Required action
From the very first line of the data to the line containing "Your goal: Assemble", retype everything exactly, leaving the pictures behind.

Available data

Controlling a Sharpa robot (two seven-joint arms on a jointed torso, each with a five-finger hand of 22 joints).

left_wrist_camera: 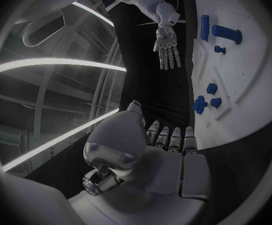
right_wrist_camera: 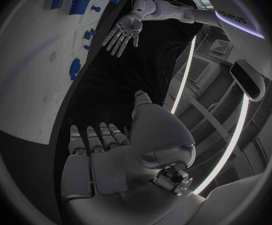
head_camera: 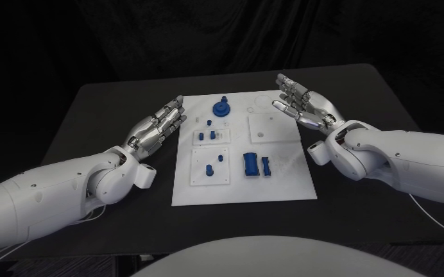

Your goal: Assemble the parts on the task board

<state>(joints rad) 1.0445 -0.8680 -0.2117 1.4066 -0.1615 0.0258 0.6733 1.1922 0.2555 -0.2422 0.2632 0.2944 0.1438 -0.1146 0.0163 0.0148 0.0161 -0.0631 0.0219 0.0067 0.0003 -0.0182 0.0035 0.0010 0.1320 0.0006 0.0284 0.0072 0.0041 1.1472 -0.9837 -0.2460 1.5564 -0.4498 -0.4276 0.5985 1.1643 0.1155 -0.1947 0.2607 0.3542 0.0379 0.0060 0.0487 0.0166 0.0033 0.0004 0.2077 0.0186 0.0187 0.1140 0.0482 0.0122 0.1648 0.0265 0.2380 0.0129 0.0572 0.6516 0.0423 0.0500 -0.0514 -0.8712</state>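
Beside the task board, two empty hands

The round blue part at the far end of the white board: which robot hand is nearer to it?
Left, narrowly. The left robot hand lies by the board's left edge, fingertips just short of the round blue part. The right robot hand hovers by the far right corner.

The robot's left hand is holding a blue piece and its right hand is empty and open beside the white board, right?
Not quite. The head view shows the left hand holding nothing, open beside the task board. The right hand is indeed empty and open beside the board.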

Result of this exercise
Controlling a Sharpa robot (two seven-joint arms on a jointed torso, each with a five-finger hand of 22 joints).

left_wrist_camera: 
right_wrist_camera: 
head_camera: 

Your goal: Assemble the parts on the task board

The answer requires nothing further.